Dynamin. Dynamins are members of a family of large (~100 kDa), multidomain GTPases that regulate vesicular fission (reviewed in Schmid et al. 1998). The mechanism by which dynamins regulate vesicular fission is still under debate (Sever et al. 2000), with evidence for: (1) active severing of membrane tubules via a GTPase-dependent conformational change; or (2) acting as a classical GTPase that recruits fission machinery to the neck of a nascent budding vesicle. Notwithstanding the mechanism, dynamins are localized to sites of active vesicle production, with splice variants often exhibiting markedly different intracellular localizations (Cao et al. 1998). Thus far, 25 splice variants distributed among three isoforms (dynamins I, II and III) have been identified (Cao et al. 1998).
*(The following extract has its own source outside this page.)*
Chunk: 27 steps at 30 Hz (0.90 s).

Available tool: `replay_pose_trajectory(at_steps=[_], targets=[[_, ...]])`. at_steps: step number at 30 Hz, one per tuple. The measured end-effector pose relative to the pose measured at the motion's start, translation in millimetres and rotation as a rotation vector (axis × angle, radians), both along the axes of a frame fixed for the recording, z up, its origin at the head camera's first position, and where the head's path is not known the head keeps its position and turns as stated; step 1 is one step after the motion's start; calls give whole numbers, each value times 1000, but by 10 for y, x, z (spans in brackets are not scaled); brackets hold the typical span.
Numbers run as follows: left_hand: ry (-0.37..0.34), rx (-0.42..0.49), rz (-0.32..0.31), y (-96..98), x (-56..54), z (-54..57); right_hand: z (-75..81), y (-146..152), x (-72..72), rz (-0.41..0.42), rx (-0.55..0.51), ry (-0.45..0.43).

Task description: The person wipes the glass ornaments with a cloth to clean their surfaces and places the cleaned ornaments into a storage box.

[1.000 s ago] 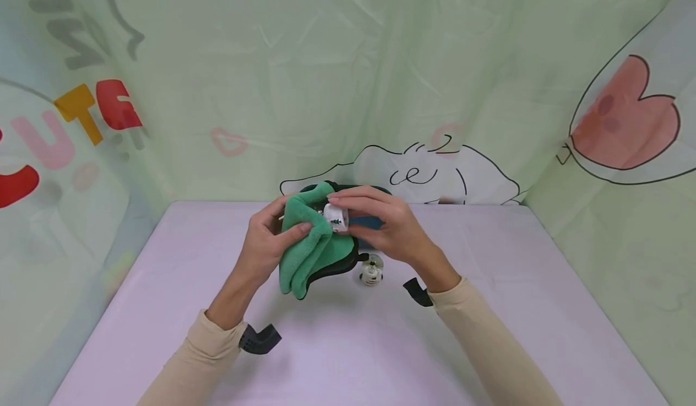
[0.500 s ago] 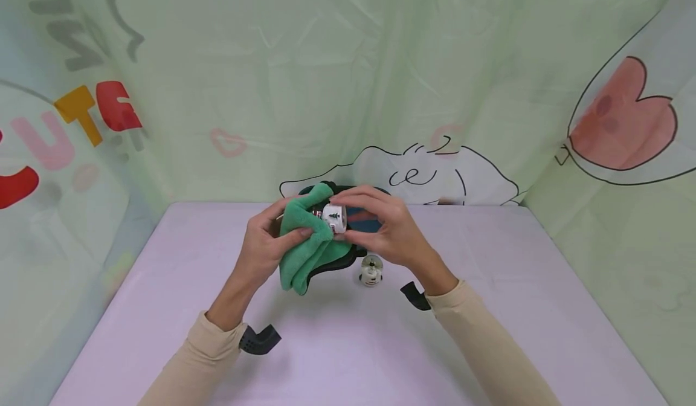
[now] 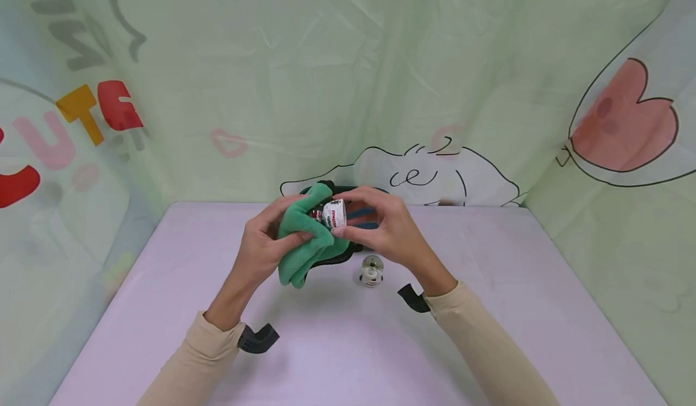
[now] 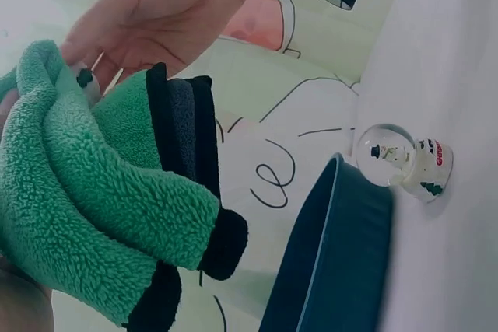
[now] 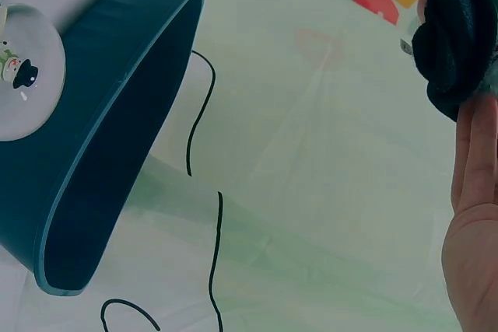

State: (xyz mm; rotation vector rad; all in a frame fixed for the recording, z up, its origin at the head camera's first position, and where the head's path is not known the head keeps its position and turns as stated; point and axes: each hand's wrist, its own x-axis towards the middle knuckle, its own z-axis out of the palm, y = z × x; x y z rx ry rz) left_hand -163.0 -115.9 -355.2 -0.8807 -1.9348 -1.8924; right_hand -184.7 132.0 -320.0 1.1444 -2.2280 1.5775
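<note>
A small snow globe [image 3: 334, 214] with a white, printed base is held up over the table, its dome side tucked into a green plush cloth [image 3: 307, 237] with dark edging. My left hand [image 3: 262, 237] grips the cloth around the dome, thumb in front. The fingers and thumb of my right hand [image 3: 390, 225] pinch the white base from the right. In the left wrist view the cloth [image 4: 117, 200] hides most of that globe. Below the hands, a second snow globe [image 3: 372, 271] stands upright on the table; a snowman shows inside its dome in the left wrist view.
Behind the hands is a dark blue bin [image 3: 365, 220], partly hidden by them; the right wrist view shows its open rim [image 5: 117, 87]. A pale lilac table [image 3: 348, 345] lies underneath, with printed curtains [image 3: 304, 92] around its back and sides.
The snow globe's base has turned between my right fingers: a small tree faced me before, red lettering now. The cloth's hanging lower edge has risen slightly. The second globe stays put.
</note>
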Motion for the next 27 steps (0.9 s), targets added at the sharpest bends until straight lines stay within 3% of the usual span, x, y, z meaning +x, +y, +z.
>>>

From the distribution of clathrin and clathrin adaptors in the parietal cell, one prediction would be that a dynamin-like molecule should be associated with the apical membrane and tubulovesicles. Indeed, a member of the dynamin family, most probably dynamin II, has been immunolocalized to the apical membrane of parietal cells (Calhoun et al. 1998; Okamoto et al. 2000). Interestingly, among the several cell types in gastric glands, dynamin appears to be expressed predominantly, if not exclusively, in the parietal cell (Okamoto et al. 2000). In addition, preliminary data suggest that dynamin II is associated with isolated tubulovesicles (C. T. Okamoto, unpublished observations).
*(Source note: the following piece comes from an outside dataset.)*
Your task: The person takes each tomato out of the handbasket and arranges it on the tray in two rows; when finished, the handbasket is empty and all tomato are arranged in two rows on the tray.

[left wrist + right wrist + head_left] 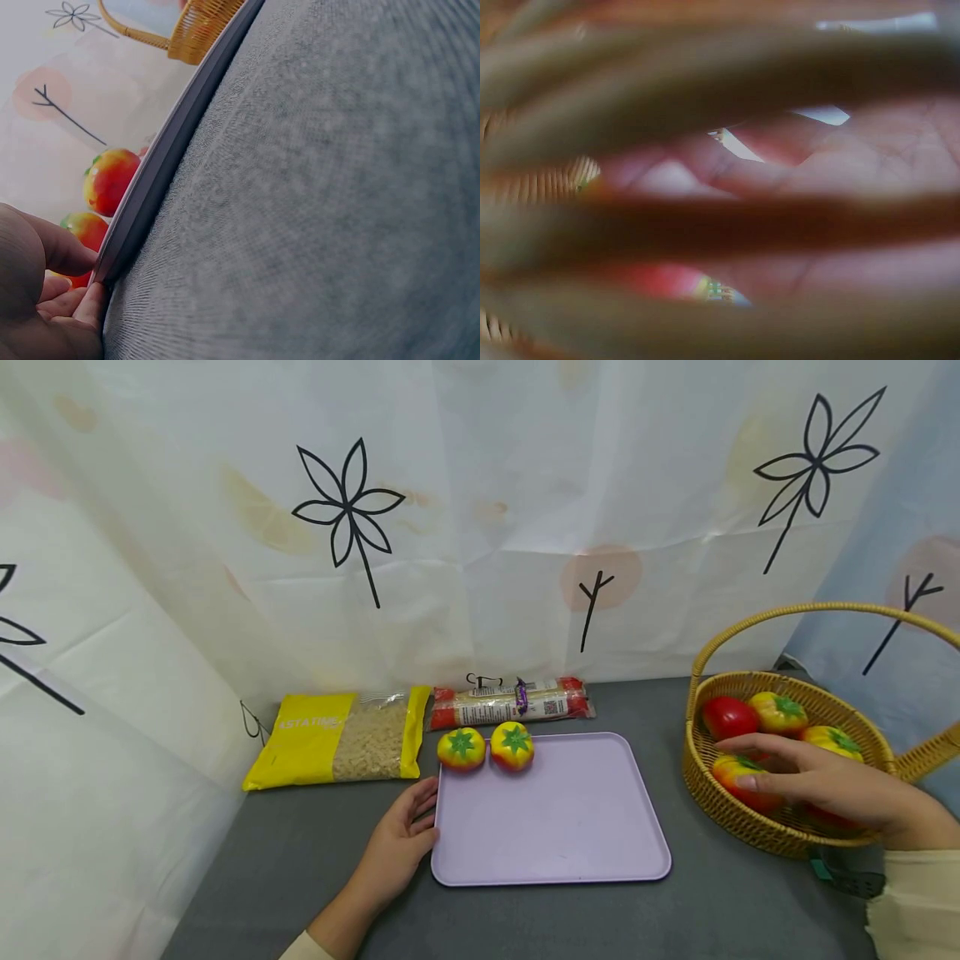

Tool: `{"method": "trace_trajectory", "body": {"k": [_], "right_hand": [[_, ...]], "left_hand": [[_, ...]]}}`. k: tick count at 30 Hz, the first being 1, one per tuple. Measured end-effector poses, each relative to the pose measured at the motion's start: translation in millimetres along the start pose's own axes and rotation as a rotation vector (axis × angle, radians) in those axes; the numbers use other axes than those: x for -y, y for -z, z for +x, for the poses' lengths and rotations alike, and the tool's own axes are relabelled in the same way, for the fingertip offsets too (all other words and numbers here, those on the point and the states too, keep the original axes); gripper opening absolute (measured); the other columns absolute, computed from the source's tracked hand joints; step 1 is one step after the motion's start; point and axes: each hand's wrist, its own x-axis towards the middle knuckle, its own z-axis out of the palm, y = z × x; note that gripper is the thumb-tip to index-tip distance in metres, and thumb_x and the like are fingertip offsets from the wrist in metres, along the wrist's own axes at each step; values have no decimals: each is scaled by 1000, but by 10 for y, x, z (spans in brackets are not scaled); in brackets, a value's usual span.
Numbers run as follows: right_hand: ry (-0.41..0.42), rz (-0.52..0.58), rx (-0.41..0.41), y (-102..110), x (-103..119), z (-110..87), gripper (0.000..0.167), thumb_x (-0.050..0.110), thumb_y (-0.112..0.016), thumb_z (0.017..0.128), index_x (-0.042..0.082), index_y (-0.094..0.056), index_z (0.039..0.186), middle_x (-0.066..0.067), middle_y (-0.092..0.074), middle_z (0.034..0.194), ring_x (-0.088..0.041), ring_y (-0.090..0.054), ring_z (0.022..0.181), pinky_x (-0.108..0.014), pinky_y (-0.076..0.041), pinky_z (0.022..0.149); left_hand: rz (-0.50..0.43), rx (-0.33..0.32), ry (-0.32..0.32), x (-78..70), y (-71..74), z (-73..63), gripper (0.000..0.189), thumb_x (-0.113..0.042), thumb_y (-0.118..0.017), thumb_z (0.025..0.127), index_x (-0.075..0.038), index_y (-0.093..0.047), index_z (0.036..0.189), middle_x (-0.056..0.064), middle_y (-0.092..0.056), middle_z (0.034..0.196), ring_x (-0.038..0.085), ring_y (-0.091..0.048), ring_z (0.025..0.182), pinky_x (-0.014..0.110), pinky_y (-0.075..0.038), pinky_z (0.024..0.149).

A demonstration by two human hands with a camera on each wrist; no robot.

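Observation:
My left hand is at the left edge of a lilac tray, its thumb and fingertips holding the rim. Two yellow-red toy tomatoes with green tops, a left one and a right one, sit in the tray's far left corner. My right hand reaches into a wicker basket, spread over a yellow-red tomato with the thumb against it. No firm grip shows; the right wrist view is blurred by strands close to the lens. A red fruit lies beyond those fingers.
More yellow-red tomatoes fill the basket, whose tall handle arches above. Behind the tray lie a yellow bag of pale grains and a red-ended packet. A patterned cloth hangs along the back of the grey table.

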Motion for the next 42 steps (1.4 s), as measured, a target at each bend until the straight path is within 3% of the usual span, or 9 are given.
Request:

Many dynamin-interactive proteins have been characterized, particularly in neuronal tissue, that link dynamin to the clathrin vesicular machinery and to the cytoskeleton (Schmid et al. 1998; Simpson et al. 1999; Jarousse & Kelly, 2000; Ochoa et al. 2000). Many of these proteins contain src homology 3 (SH3) domains that bind to the C-terminal proline-arginine-rich domain of dynamin and stimulate its GTPase activity in vitro (Gout et al. 1993; Herskovits et al. 1993; Okamoto et al. 1997). In neurons (Shupliakov et al. 1997), fibroblasts (Simpson et al. 1999), and osteoclasts (Ochoa et al. 2000), SH3 domain-containing proteins have been shown to modulate dynamin function. The presence of dynamin in parietal cells suggests that this system may provide a testing ground to identify and characterize binding proteins that regulate dynamin function in epithelial cells.
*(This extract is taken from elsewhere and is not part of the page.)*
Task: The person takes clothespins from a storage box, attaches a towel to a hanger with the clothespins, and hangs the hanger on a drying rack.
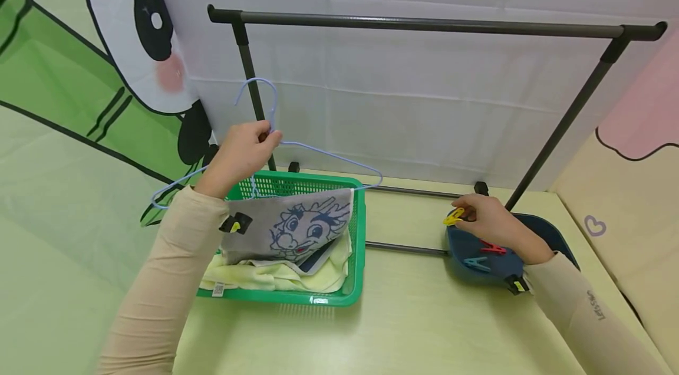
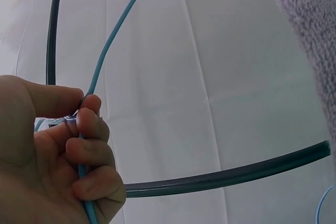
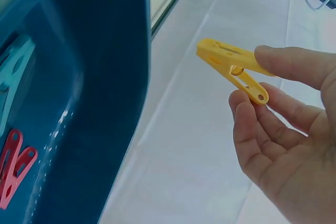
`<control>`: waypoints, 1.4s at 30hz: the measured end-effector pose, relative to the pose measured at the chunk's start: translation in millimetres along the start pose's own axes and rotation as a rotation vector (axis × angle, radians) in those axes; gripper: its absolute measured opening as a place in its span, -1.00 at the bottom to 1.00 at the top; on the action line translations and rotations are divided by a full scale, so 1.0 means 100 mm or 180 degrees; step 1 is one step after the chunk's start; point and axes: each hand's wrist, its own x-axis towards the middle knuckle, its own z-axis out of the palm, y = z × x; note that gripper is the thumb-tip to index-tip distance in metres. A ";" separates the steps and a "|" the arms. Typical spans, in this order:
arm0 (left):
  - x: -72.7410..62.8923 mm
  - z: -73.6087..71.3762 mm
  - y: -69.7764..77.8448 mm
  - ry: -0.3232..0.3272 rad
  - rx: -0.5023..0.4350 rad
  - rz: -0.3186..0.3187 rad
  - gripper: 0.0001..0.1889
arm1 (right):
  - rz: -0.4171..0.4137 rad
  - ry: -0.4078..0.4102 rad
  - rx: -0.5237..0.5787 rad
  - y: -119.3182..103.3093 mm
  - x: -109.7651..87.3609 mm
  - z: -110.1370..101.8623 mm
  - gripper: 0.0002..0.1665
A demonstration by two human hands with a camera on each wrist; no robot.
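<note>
My left hand grips a light blue wire hanger at the base of its hook, holding it above a green basket. A grey towel with a blue cartoon print hangs over the hanger's lower bar. In the left wrist view the fingers of my left hand curl round the blue wire. My right hand pinches a yellow clothespin by its handle ends, over the rim of a dark blue bin. A red clothespin and a teal clothespin lie inside the bin.
A black rack stands behind, its top rail high across the view and its base bars low on the table. Pale yellow cloth lies in the basket under the towel. A printed fabric sheet hangs at the back.
</note>
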 end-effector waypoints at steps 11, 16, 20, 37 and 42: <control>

Other GTPases. In a permeabilized parietal cell model, the non-hydrolysable GTP analogue, GTP $gamma$ S, blocked the generation of HCl, suggesting a key role for GTPases in the stimulatory process (Miller & Hersey, 1996; Akagi et al. 1999). Based upon the assumption that the target of GTP $gamma$ S was a small GTPase, several potential inhibitory peptides were tested for their ability to block the secretory response in this system (Akagi et al. 1999). The peptides were chosen from within sequences of rab proteins (rab3, rab11 and rab25) and ADP-ribosylation factor 1 (ARF1); however, only the ARF1 peptide was found to function in an inhibitory manner (Akagi et al. 1999). The inhibition by ARF1 peptide is intriguing, given that ARF1 regulates the association of AP-1 and AP-3 clathrin adaptors with target membranes (Stamnes & Rothman, 1993; Ooi et al. 1998).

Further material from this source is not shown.